Home >Market >Mark-to-market >Will Sebi now act against MCX-SX?

“The applicant has been dishonest in withholding material information… and cannot be considered to have adhered to fair and reasonable standards of integrity that should be expected of a recognized exchange." No, this isn’t from Forward Markets Commission’s (FMC’s) latest order against Financial Technologies (India) Ltd (FTIL), declaring it to be unfit and improper to run an exchange. It is from an over three-year old order by K.M. Abraham, whole-time member of Securities and Exchange Board of India (Sebi), rejecting MCX Stock Exchange’s application. His order was eventually overruled by the Bombay high court, and while Sebi initially challenged it in the Supreme Court, it later arrived at an agreement with MCX-SX.

Of course, the big difference between the two orders is that the latter comes on the back of a 5,500 crore fraud. Needless to say, FTIL’s lawyers have a colossal task ahead of them to convince the courts that the promoters of National Spot Exchange Ltd (NSEL), the scam-ridden exchange, are fit and proper to run another exchange. The big question is how Sebi will respond to FMC’s latest order.

Thus far, Sebi has been rather sanguine about the issue, instructing MCX-SX to put up Chinese walls and restructure its board, in an attempt to safeguard the exchange. However, it did say in a latter dated 11 September that the exchange’s licence can be withdrawn if there are any adverse findings by any other regulator. It now looks like Sebi will have no choice but to take note of FMC’s latest order and issue necessary directions to MCX-SX.

Doing so quickly will help it build a reputation that it is willing to be a tough regulator. If it continues to dither on the issue, the perception that the securities market regulator is being cautious will prevail. Sebi’s resolve will also be seen by the manner in which it responds to the 18-month deadline for FTIL to reduce its stake in MCX-SX. The deadline is only about a month away, and the exchange’s promoters have made no progress in offloading their many warrants.

Needless to say, it’s unfortunate that Sebi now has to take the lead of FMC, perceived as a weaker regulator, even though it was well-placed to take leadership owing to its 2010 order against MCX-SX.

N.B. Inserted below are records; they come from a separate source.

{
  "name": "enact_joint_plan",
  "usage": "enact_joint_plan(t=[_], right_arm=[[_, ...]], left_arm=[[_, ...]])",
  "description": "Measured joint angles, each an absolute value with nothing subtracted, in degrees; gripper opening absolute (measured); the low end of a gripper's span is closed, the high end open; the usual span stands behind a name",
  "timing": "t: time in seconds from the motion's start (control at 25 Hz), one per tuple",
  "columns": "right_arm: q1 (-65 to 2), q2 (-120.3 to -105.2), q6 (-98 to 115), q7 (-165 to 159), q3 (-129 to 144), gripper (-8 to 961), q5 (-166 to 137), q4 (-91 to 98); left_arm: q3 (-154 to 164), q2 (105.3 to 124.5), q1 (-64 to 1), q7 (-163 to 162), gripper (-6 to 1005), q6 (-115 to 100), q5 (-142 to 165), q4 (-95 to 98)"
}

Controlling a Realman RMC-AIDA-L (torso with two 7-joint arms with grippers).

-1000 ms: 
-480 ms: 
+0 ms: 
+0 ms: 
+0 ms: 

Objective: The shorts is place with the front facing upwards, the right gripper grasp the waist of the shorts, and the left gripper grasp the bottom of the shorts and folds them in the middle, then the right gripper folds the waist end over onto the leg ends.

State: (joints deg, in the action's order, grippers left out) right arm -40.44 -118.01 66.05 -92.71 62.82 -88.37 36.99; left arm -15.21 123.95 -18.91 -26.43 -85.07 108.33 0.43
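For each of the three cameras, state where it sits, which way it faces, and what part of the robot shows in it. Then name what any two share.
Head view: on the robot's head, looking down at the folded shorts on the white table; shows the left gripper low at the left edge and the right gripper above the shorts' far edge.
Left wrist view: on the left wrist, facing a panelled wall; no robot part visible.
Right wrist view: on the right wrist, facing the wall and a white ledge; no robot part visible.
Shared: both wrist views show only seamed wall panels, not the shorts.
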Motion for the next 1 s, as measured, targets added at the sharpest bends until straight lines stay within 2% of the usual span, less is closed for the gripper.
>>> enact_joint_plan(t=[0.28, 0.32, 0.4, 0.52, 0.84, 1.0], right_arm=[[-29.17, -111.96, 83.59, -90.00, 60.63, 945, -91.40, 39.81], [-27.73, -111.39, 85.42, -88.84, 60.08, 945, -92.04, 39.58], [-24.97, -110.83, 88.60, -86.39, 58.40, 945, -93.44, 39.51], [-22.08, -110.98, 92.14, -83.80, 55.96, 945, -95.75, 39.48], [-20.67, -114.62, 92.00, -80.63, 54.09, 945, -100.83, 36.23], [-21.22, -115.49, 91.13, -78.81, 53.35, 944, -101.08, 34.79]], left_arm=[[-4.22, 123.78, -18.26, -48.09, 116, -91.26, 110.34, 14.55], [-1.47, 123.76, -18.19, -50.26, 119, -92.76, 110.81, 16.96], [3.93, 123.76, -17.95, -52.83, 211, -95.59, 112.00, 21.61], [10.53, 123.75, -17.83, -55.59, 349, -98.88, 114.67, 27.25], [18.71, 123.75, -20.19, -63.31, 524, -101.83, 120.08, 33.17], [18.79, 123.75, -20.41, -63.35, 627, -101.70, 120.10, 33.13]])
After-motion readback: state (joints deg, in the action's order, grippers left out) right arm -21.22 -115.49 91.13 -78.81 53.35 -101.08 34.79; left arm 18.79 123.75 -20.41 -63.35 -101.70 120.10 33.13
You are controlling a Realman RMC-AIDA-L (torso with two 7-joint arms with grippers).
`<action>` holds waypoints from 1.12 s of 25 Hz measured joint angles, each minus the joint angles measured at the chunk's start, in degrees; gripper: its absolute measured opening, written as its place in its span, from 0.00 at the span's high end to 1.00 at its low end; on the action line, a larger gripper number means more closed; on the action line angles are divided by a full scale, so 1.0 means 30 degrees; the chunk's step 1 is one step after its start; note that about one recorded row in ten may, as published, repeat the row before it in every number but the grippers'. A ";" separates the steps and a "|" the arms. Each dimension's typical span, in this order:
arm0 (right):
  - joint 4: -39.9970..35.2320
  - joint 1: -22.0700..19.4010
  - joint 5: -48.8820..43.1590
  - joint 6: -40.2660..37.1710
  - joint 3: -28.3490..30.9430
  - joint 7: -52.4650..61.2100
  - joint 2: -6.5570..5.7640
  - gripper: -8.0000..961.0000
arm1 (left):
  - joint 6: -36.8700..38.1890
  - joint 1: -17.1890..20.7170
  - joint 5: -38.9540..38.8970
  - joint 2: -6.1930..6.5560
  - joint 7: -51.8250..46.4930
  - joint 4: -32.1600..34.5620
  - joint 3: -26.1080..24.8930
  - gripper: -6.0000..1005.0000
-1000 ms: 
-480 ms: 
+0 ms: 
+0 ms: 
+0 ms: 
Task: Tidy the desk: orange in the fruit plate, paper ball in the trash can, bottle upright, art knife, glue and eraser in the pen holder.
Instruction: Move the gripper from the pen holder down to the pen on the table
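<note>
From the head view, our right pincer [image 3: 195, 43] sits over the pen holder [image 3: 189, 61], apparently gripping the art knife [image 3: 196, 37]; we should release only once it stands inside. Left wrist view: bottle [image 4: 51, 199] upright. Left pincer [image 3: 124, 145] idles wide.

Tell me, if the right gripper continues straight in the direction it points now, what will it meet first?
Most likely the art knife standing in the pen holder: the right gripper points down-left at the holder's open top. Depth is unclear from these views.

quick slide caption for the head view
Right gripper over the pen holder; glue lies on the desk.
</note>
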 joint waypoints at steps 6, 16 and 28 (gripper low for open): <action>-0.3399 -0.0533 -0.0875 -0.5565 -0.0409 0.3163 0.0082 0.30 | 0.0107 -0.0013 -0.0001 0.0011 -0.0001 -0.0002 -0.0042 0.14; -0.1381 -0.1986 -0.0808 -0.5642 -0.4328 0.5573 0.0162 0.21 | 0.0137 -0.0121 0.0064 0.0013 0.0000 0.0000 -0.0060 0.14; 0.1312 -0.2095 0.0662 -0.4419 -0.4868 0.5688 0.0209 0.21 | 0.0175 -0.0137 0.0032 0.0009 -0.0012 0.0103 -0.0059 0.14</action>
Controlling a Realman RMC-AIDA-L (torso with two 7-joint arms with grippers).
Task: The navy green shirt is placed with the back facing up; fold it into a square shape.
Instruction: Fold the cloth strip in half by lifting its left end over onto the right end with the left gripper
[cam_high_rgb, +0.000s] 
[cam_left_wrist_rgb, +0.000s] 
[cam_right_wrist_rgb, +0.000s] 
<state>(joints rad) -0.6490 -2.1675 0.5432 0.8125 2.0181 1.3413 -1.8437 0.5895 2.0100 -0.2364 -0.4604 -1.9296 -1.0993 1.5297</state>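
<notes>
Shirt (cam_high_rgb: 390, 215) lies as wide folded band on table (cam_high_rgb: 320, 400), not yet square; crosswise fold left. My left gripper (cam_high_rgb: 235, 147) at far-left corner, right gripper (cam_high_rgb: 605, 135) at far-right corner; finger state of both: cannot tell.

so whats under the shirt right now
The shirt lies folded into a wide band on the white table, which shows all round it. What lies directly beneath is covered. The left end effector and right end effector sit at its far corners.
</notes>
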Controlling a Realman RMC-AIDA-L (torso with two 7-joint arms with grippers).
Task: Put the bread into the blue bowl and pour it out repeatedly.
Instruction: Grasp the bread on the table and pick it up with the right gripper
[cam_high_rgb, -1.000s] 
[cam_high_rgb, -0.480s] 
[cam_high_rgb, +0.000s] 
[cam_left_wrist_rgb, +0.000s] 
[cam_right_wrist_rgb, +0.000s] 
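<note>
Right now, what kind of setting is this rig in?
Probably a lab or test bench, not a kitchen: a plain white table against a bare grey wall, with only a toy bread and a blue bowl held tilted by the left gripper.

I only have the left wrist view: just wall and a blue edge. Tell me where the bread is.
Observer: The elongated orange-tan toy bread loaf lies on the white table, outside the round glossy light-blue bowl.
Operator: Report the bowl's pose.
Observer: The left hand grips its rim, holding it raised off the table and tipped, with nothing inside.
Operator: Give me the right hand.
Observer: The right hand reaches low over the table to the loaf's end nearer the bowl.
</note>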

FMC, which works with far less resources and powers vis-à-vis Sebi, has meanwhile done itself proud by drafting a comprehensive order with detailed explanations and rebuttals to FTIL. Here’s a sample: “The chain of events which took place at NSEL, report of the forensic auditor and the information gathered by the Commission and all the circumstantial evidence raise a strong pointer to the fact that Shri Jignesh Shah (had) full knowledge of the financing activities being undertaken at NSEL, absence of stock as collateral, waiver of margins/default in payment of margin money as well as several defaults by the buyer members and non-sanctity of post-dated cheques. (Despite this, he) deliberately painted an impression in his presentation on 10th July, 2013 before the Secretary, DCA in the presence of the entire Commission that trading on NSEL is a safe and smooth activity offering highest level of safety for participants. This fact casts serious doubts on the reputation, credibility, honesty and integrity of Jignesh Shah who is director on the board of MCX and promoter having controlling stake in FTIL, which is the holding company of NSEL."

Of course, its post-NSEL shift to the ministry of finance also appears to have served well, given the latter’s understanding of financial markets. Besides, the commodities futures markets regulator can now have access to better lawyers and resources to tackle the legal onslaught that will come from FTIL.

Considering that the markets Sebi and FMC regulate have many overlapping areas, it may even make sense for the two to work together on the ‘fit and proper’ case. Of course, FMC may be excused for thinking that it’s a tad too late for such collaborations after all the work it has already done.